Выбрать главу

– Госпожа моя, – осторожно, вполголоса, заметил Дунгорм. – Песня наёмников, а теперь ещё песня рабов! Стоит ли тебе осквернять свой слух песнями, сочинёнными на каторге?

Мангул опять испуганно сжалась, а кнесинка мило улыбнулась посланнику.

– Дома я любила ухаживать за маленьким садиком, благородный Дунгорм. Да ты и сам его видел. И скажу тебе, на кустах, которые я подкармливала навозом, расцветали неплохие цветы. Люди низкого звания совсем не обязательно слагают низкие песни. К тому же я всегда могу приказать ей умолкнуть. Пой, знахарка.

Женщина склонилась над инструментом, и струны заговорили. Застонали. Заплакали человеческим голосом. Невозможно было поверить, что Мангул только сегодня впервые увидела гусли. Ратники, ещё обсуждавшие разухабистую песенку Аптахара, умолкли, как по команде. Даже те, что обнимали тихо попискивавших девчонок, навострили уши и замерли.

При первых же аккордах Волкодав едва не выронил книжку из рук. По позвоночнику откуда-то из живота разбежался мороз. Подобного с ним не бывало уже очень давно. Он прирос к месту и понял, что на самом деле каторга кончилась вчера. Сегодня. Только что. А может, и вовсе не кончалась. Какое счастье, что на него никто не смотрел.

Он знал эту песню. Кажется, единственную, доподлинно родившуюся в Самоцветных горах. Если там пели, то рвали сердце чем-нибудь своим, принесённым из дому. Этабыла одна, и в ней было всё. Поколения рабов шлифовали её, вышелушивали из ненужных слов, как драгоценный кристалл из пустой породы. Только тогда её называли Песней Отчаяния. Почему она…

Мангул вскинула голову, собираясь запеть, и венн напрягся всем телом, предчувствуя пытку.

Женщина запела. В первый миг он понял только одно: слова были другие.

О чём вы нам, вещие струны, споёте? О славном герое, что в небо ушёл. Он был, как и мы, человеком из плоти И крови горячей. Он чувствовал боль.
Как мы, он годами не видел рассвета, Не видел ромашек на горном лугу, Чтоб кровью политые мог самоцветы Хозяин дороже продать на торгу…

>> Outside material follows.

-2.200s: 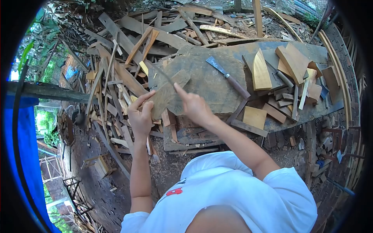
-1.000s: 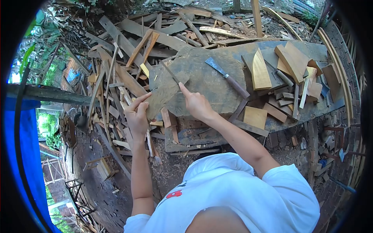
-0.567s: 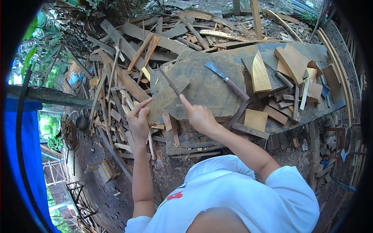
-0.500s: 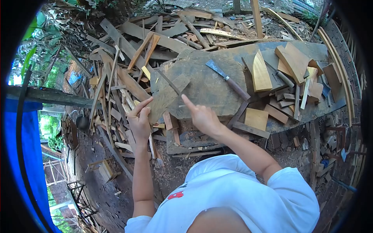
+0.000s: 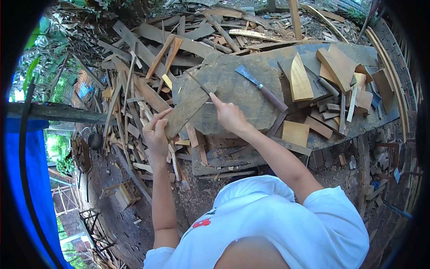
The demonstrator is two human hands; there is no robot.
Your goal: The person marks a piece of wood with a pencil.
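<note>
My left hand [image 5: 155, 139] grips the near end of a flat wooden board [image 5: 189, 112], its fingers closed around the edge. The board slants up to the right over a large chopping block [image 5: 237, 103]. My right hand [image 5: 231, 117] is closed around a thin, dark, blade-like tool [image 5: 199, 83], the index finger stretched along it and the handle hidden in the palm. The tool's front part lies over the block, close to the board's far end. Right of it, a wide-bladed chisel [image 5: 262, 88] with a brown wooden handle rests on the block.
Cut wood blocks [image 5: 301, 80] and offcuts lie on the bench [image 5: 358, 54] at the right, around another wooden-handled tool [image 5: 328, 87]. A heap of scrap boards [image 5: 143, 49] stretches along the left and back. A blue sheet [image 5: 31, 188] hangs at far left.
The board has been tilted and shifted slightly, now showing its broad face more clearly. My right hand has moved up a little with the tool. The chisel stays on the block.
</note>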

Вот тут Волкодава из холода мигом бросило в жар, да так, что на лбу выступил пот. Чтобы старинная Песнь Отчаяния в одночасье стала Песней Надежды, требовалось потрясение. Чудо. И, кажется, он даже догадывался, какое именно.

Во тьме о свободе и солнце мечтал он, Как все мы, как все. Но послушай певца: Стучало в нём сердце иного закала, — Такого и смерть не согнёт до конца.
О нём мы расскажем всем тем, кто не верит, Что доблесть поможет избегнуть оков. Свернувшего шею двуногому зверю, Его мы прозвали Грозою Волков…

Мангул пела по-саккаремски: этот язык здесь многие понимали. В Саккареме на волков охотились с беркутами. Особых псов не держали, не было и названия. Женщина употребила слово, обозначавшее птицу. Венн родился заново: в его сторону не повернулась ни одна голова.

Он знал, что свобода лишь кровью берётся, И взял её кровью. Но всё же потом Мы видели, как его встретило солнце, Пылавшее в небе над горным хребтом.
Мы видели, как уходил он всё выше По белым снегам, по хрустальному льду, И был человеческий голос не слышен, Но ветер донёс нам: «Я снова приду».
Нам в лица дышало морозною пылью, И ветер холодный был слаще вина. Мы видели в небе могучие крылья, И тьма подземелий была не страшна…

На самом деле могучие крылья принадлежали не «грозе волков», а двум симуранам, унёсшим в небо и своих всадниц-вилл, и почти бездыханного молодого венна. И с ним маленького Мыша.

Мыш соскочил с плеча Волкодава на запястье и озабоченно уставился ему в лицо.

Кровавую стёжку засыпало снегом, Но память, как солнце, горит над пургой: Ведь что удалось одному человеку, Когда-нибудь сможет осилить другой.
Священный рассвет над горами восходит, Вовек не погасят его палачи! Отныне мы знаем дорогу к свободе, И Песня Надежды во мраке звучит!

Любой мотив, как известно, можно исполнить по-разному. Можно так, что только у последнего бревна не потекут слёзы из глаз. Можно так, что нападёт охота плясать. А можно так, что рука сама потянется к ножнам. Слушавшие Мангул, даже Волкодав, не заметили, когда тоскливый плач струн сменился гордым и грозным зовом к победе. К свободе, за которую и жизнь, если подумать, – не такая уж великая плата.